Closed alyst closed 9 years ago

alyst commented 9 years ago

Let X_1, X_2,... X_n be some arbitrary distributions (distr objects) with the mode close to zero. Let Y_1, Y_2,..., Y_m be normal distributions with known means and variances. This PR implements the calculation of P(X' >= Y'), where the random variable X' has the PDF pdf[X'](t) ~ pdf[X_1](t)*pdf[X_2](t)*...pdf[X_n](t) (i.e. the joint distribution of X_is induced to the diagonal), and, similarlty, the PDF of Y' is proportional to pdf[Y_1](t)*pdf[Y_2](t)*...pdf[Y_m](t).

It's implemented in calcCumulativeProbXGreaterThanY() and uses the approach similar to calcProbXGreaterThanY().
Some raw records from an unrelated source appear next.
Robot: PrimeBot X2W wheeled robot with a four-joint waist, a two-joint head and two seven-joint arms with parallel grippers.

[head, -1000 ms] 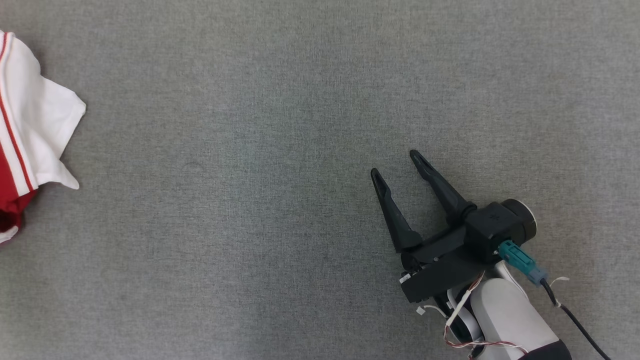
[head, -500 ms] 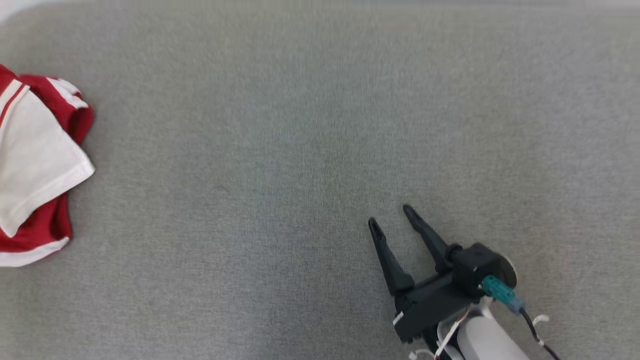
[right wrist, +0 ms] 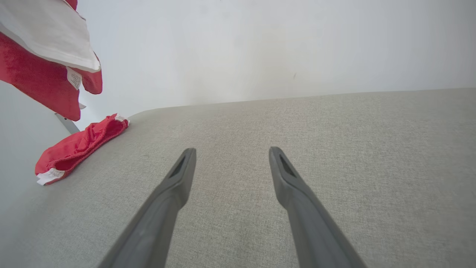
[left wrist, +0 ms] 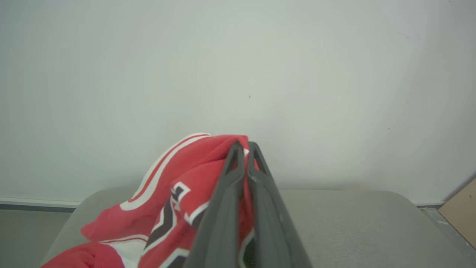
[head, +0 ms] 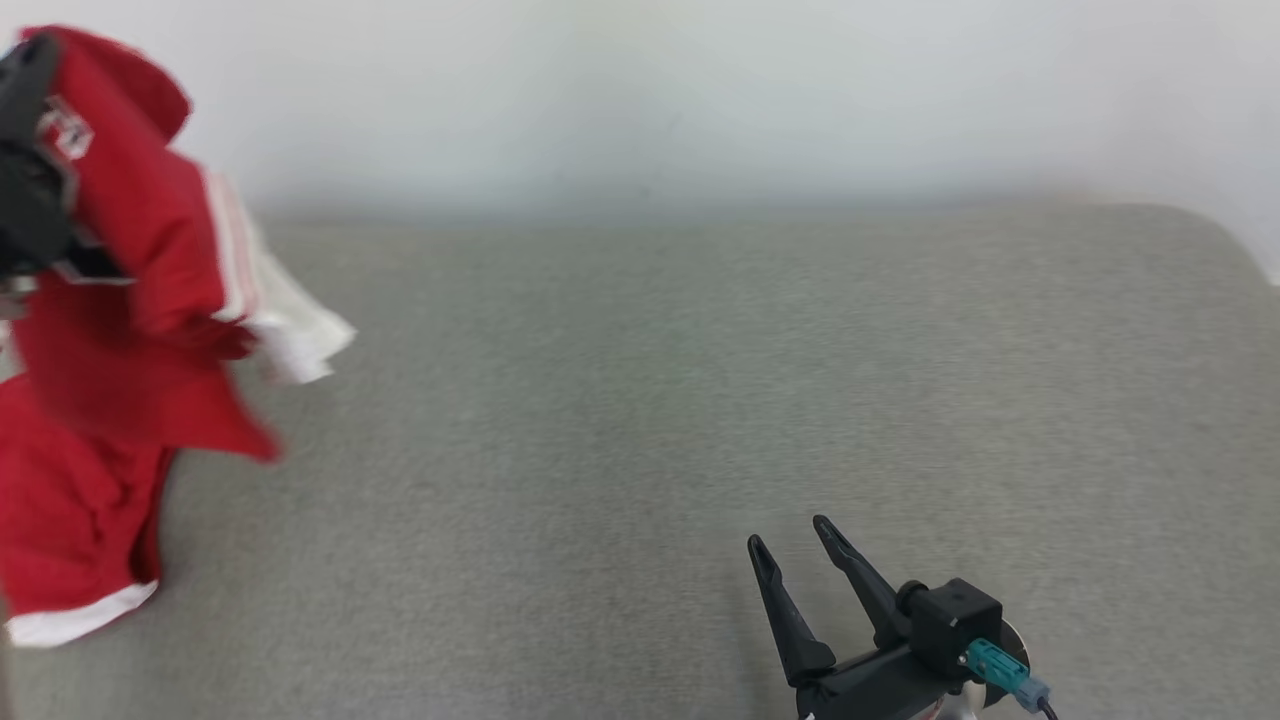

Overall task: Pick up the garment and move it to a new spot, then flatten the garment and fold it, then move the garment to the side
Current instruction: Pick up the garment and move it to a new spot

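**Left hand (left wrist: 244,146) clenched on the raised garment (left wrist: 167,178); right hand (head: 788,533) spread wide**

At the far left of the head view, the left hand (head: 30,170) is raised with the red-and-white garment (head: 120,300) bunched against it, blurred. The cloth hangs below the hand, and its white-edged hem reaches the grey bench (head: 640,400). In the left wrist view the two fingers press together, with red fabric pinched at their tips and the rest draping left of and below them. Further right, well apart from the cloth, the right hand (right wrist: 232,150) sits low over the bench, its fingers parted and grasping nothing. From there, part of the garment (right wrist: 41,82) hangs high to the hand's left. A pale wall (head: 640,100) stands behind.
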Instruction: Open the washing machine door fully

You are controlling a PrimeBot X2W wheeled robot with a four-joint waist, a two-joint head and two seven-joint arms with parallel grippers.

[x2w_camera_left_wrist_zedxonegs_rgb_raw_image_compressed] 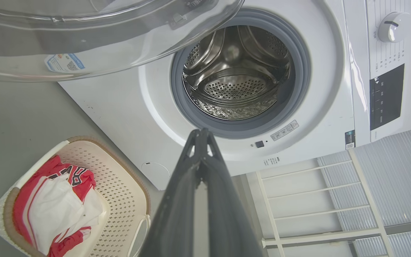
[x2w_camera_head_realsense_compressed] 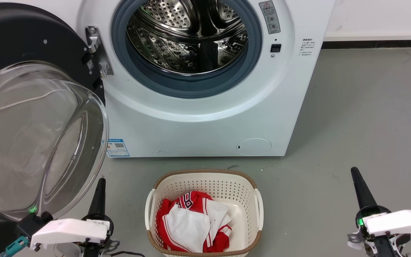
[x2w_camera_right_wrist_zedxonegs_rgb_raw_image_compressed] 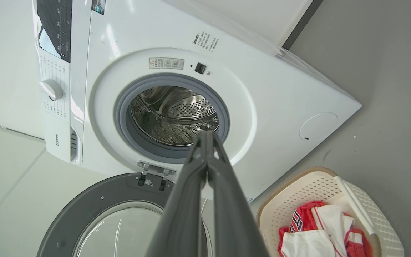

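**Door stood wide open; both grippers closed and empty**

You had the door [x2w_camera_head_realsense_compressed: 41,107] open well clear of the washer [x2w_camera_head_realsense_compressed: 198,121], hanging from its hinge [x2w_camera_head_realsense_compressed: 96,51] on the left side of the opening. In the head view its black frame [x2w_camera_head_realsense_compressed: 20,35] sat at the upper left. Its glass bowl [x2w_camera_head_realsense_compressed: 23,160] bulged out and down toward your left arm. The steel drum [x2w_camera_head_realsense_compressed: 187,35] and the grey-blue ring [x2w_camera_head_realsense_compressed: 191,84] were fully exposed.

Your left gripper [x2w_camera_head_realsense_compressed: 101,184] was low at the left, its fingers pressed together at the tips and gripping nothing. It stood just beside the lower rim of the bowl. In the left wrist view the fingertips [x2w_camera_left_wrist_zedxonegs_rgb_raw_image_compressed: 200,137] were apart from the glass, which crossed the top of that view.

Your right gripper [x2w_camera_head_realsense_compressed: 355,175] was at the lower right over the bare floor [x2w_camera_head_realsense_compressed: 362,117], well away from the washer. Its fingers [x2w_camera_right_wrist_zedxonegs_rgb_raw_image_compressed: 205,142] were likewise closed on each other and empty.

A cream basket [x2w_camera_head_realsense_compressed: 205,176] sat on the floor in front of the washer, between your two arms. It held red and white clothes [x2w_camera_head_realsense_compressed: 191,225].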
In particular, we use the fact that the induction of joint distribution of normal distributions to the diagonal would still be a normal distribution with the explicit formulas for the variance and mean, so we know the CDF Y'.

This routine could be used to test the significance of ratios when several replicate experiments are available. Let Xs be the background distributions of ratios and Ys be the estimates of ratios in each replicate experiment. In this case Y' would be the distribution for the "true" ratio (that is the same in all biological replicates), and X' is the cumulative background distribution of ratios (how the "true" background noise ratio is distributed).